* _Records from a data collection_:
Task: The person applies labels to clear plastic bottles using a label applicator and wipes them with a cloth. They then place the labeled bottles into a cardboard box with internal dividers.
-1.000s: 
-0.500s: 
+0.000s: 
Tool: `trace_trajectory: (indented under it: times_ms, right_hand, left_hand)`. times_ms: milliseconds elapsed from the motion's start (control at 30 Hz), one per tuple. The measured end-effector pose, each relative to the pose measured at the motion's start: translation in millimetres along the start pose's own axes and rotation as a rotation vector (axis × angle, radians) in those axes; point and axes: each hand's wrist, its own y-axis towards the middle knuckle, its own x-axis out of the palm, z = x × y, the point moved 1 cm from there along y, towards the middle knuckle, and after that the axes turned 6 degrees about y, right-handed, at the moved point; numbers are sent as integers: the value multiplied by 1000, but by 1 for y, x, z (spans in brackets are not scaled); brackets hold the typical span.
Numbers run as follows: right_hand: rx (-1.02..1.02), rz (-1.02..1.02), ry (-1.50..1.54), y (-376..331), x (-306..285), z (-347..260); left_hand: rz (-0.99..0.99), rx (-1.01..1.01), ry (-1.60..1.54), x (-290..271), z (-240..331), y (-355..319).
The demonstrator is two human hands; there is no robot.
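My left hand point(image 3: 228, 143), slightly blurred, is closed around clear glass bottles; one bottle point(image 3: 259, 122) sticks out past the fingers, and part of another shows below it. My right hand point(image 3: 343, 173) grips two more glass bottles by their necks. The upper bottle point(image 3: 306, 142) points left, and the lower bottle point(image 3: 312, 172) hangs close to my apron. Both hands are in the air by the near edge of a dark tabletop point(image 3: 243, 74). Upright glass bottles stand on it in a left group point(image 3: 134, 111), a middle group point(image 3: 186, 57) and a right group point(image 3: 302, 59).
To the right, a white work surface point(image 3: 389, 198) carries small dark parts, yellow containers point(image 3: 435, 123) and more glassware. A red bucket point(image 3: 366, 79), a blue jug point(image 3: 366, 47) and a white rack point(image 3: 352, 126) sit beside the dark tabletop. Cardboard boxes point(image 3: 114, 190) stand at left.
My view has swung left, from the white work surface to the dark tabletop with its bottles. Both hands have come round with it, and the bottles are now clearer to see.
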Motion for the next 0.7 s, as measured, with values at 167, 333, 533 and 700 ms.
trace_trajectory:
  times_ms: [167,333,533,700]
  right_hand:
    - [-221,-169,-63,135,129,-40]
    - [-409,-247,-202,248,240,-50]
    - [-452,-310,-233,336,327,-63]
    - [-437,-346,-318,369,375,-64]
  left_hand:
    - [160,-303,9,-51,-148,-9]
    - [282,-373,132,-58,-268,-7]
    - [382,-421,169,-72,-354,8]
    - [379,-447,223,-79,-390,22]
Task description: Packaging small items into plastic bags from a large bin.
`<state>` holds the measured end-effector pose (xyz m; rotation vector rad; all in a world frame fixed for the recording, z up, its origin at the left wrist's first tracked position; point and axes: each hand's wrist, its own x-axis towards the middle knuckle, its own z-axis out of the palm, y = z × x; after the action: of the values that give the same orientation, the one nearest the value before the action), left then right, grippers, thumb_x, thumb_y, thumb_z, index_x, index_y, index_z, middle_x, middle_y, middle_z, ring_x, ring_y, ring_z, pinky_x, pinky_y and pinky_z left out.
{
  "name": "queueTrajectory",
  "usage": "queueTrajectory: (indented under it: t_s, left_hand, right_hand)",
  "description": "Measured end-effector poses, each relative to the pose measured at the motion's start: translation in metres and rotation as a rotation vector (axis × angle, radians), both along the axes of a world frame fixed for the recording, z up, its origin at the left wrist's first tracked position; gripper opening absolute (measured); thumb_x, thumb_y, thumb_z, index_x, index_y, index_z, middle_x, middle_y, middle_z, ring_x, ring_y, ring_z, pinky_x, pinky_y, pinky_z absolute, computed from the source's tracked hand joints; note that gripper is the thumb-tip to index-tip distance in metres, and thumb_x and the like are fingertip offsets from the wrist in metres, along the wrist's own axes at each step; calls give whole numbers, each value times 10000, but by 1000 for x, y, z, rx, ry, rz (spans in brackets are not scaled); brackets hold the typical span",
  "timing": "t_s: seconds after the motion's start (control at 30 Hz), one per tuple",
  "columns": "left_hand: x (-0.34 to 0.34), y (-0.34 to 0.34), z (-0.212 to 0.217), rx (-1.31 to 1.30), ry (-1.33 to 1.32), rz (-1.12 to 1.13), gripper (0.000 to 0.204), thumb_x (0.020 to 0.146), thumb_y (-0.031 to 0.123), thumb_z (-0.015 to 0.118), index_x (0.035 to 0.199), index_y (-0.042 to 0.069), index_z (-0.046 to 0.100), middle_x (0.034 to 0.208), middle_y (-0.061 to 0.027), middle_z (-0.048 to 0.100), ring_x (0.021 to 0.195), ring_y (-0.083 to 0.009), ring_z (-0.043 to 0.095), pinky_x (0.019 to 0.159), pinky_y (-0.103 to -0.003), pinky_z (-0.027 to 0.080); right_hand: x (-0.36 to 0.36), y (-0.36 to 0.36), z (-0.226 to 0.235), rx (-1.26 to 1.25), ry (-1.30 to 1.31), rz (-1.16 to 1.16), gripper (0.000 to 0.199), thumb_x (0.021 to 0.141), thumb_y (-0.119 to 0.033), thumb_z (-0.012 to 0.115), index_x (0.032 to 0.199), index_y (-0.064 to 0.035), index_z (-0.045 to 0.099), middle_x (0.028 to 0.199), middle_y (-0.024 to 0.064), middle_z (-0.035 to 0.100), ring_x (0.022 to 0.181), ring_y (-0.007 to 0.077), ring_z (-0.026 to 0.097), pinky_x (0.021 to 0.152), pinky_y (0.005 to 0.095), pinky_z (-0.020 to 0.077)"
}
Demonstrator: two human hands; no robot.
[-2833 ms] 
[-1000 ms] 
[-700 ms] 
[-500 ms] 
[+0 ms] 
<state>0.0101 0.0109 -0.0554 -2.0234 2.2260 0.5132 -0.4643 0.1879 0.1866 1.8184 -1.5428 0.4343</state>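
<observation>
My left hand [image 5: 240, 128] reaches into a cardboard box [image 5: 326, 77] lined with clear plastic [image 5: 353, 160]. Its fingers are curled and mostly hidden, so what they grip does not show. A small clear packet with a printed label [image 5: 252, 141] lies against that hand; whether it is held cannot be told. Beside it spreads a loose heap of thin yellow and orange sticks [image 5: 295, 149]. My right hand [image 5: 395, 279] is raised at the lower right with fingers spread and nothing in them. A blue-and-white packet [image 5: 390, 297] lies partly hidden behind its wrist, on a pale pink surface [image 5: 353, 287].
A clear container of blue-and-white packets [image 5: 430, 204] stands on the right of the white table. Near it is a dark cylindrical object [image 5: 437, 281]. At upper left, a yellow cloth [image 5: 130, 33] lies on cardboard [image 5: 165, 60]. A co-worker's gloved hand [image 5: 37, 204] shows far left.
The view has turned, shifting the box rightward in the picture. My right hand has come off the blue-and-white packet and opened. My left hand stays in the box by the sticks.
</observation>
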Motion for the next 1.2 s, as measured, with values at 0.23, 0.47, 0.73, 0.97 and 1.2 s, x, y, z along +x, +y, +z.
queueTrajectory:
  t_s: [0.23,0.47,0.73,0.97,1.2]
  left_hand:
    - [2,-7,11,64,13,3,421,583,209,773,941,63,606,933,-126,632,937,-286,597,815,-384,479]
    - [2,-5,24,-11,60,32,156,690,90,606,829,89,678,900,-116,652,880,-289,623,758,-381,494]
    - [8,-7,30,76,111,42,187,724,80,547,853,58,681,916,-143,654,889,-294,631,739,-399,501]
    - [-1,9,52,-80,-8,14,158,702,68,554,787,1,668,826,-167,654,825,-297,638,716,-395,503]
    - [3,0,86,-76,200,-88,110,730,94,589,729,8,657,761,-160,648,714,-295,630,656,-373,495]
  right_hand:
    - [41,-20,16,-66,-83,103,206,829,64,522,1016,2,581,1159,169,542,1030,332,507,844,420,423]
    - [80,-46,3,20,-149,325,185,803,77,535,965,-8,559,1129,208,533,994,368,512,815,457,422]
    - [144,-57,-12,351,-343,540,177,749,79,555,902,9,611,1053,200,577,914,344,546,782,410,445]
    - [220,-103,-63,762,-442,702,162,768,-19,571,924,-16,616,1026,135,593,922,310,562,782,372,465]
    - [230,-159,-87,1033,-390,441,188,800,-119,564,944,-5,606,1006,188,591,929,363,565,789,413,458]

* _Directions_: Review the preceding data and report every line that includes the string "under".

* _Reply to the exercise_:
Tool: `trace_trajectory: (indented under it: times_ms, right_hand, left_hand)`. times_ms: milliseconds elapsed from the motion's start (control at 30 Hz), one per tuple. The measured end-effector pose, each relative to the pose measured at the motion's start: translation in millimetres along the start pose's own axes and rotation as a rotation vector (axis × angle, radians) in those axes; point and axes: each hand's wrist, its own y-axis towards the middle knuckle, its own x-axis out of the palm, z = x × y, the point moved 1 cm from there along y, towards the middle knuckle, and after that the axes turned 6 degrees about y, right-handed, at the moved point; numbers are sent as integers: the value multiplied by 1000, but by 1 for y, x, z (spans in brackets are not scaled); brackets hold the typical span.
  "usage": "queueTrajectory: (indented under it: t_s, left_hand, right_hand)",

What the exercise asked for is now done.